Michele Marziani, in questo Il suono della solitudine, ci racconta il passaggio dall’esser soli alla solitudine , cosa è stato fondametale per lui nel fare questo passaggio: la lettura, “quando impari a leggere smetti di essere solo”, dall’enciclopedia Conoscere, il primo libro di quand’era bambino, agli autori di una vita; la pesca, perché scoprire di saper fare bene qualcosa è il primo passo per star bene con sé stess. «Non è vero che non sai fare nulla, sai pescare le trote, sai andarle a cercare sui torrenti di montagna, conosci il vento, il passo felpato dell’indiano, il nodo che non si rompe, la tana del pesce, lo scrosciare dell’acqua».

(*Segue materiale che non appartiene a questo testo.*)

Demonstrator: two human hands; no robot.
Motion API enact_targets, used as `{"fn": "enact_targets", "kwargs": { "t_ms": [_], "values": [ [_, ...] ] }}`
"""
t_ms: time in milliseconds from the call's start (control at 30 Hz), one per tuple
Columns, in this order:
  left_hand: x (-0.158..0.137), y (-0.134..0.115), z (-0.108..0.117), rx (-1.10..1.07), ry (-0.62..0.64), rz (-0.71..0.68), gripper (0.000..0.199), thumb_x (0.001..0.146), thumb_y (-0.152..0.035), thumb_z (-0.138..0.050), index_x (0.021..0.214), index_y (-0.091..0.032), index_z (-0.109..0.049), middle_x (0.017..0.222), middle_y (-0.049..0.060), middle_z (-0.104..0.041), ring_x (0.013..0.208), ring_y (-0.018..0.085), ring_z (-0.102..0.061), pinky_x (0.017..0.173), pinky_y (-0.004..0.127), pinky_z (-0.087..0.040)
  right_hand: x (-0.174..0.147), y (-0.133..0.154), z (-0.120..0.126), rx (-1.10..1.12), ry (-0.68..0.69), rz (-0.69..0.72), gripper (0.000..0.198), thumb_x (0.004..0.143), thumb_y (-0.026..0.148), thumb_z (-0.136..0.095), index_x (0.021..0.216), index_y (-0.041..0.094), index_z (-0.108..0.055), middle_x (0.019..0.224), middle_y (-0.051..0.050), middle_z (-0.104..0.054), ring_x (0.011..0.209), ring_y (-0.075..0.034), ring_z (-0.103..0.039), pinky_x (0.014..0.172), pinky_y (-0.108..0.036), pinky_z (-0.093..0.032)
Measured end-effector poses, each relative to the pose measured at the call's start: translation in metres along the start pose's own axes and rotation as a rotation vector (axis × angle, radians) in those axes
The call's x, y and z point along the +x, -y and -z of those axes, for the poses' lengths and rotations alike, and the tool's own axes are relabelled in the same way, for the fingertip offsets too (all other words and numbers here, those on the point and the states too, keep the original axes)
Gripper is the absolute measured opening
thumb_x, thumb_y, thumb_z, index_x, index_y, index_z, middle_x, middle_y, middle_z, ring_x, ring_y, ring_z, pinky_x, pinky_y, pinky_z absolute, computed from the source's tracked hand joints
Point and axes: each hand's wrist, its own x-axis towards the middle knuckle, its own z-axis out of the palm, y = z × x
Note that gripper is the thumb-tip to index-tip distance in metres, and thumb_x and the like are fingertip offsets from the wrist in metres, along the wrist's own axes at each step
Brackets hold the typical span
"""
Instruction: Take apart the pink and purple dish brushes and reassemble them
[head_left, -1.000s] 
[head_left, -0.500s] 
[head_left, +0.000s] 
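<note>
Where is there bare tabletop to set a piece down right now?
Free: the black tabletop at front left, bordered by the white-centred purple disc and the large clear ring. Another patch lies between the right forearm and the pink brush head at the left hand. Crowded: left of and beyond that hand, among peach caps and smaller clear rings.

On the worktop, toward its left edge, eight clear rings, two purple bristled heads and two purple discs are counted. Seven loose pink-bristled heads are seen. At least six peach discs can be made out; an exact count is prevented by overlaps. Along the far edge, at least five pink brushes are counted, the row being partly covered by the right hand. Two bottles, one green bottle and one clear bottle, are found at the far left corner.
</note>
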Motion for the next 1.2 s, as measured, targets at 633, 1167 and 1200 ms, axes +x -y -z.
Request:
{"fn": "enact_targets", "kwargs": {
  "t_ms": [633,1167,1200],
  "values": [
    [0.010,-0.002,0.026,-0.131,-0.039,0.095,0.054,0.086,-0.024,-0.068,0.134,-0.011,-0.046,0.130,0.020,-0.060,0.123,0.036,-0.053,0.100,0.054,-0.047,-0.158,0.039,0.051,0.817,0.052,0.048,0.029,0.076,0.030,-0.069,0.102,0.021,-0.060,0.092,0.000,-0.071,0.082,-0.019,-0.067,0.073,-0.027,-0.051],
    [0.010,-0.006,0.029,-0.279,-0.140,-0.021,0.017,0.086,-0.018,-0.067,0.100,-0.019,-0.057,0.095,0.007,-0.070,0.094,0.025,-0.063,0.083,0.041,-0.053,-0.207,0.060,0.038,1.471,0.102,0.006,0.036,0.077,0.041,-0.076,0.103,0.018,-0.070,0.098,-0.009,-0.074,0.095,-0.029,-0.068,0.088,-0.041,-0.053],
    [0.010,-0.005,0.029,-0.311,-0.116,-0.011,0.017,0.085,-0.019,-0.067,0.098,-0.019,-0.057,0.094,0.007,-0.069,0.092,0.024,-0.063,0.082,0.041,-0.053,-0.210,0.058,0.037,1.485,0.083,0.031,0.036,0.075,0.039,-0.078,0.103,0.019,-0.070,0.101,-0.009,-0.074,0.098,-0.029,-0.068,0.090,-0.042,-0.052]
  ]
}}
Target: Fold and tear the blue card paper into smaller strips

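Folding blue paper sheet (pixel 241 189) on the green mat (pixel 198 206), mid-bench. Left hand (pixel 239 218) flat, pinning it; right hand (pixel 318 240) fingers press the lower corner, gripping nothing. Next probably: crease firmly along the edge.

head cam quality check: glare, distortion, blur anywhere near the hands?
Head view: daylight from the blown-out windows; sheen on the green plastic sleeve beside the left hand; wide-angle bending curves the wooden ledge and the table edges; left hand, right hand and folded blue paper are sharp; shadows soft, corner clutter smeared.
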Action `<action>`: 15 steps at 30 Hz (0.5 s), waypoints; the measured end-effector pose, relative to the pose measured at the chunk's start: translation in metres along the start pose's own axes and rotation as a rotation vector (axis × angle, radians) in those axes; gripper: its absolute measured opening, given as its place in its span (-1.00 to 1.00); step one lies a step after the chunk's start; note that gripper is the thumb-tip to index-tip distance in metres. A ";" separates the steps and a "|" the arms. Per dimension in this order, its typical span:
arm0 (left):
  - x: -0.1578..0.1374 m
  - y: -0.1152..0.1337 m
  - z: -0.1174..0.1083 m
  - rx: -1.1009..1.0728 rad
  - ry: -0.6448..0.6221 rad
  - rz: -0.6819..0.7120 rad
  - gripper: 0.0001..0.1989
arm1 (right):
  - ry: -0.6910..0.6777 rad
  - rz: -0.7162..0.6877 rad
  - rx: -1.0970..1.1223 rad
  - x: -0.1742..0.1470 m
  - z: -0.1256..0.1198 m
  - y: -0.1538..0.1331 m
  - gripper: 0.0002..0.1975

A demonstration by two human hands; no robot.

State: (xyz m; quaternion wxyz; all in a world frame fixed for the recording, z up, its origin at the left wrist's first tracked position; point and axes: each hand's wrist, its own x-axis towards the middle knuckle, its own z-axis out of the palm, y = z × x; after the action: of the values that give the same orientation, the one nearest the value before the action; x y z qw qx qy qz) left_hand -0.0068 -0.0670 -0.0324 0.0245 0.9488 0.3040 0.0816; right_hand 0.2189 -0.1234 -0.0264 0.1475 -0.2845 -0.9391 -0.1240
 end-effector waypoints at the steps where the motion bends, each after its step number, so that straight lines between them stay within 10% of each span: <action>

E tra gli autori che lo aiutano in questa ricerca, più che i grandissimi Jack Kerouac, Bernard Malamud, Riccardo Bacchelli, Giorgio Manganelli e non sto a elencarli tutti, mi piace ricordare Mario Albertarelli, pescatore e scrittore, che al nostro insegna che certe sigarette non nuociono alla salute dei solitari.
«Arriverai sul fiume quando il cielo si sbianca. Siediti sulla riva, bevi un sorso e fumati una sigaretta. E rimani così in silenzio, pensando a ciò che fari sul fiume, pensando a come pescherai.
Se riesci a startene così per qualche minuto, tutto teso ad ascoltare ciò che il fiume ripete da millenni, puoi sentirti veramente vivo e questi momenti rimarranno dentro di te anche dopo , negli anni che verranno».

E la solitudine e selvatichezza della pesca sono le stesse in cui avviene la scrittura e, in qualche modo, prendono forma i libri. In questo caso nume del nostro è la scrittrice Marguerite Duras quando scrive, “non so cos’è un libro. Nessuno lo sa, ma si sa quando ce n’è uno. E quando non c’è, si sa, come si sa che si è, non ancora morti.”

È questa la solitudine in cui non si è soli, “più coltivi il silenzio, più qualcuno bussa.” Sono gli amici veri, “rispettano la tua solitudine, non ne hanno a male, ma non ti lasciano solo.”

Il suono della solitudine, di Michele Marziani, Ediciclo Editore 2018.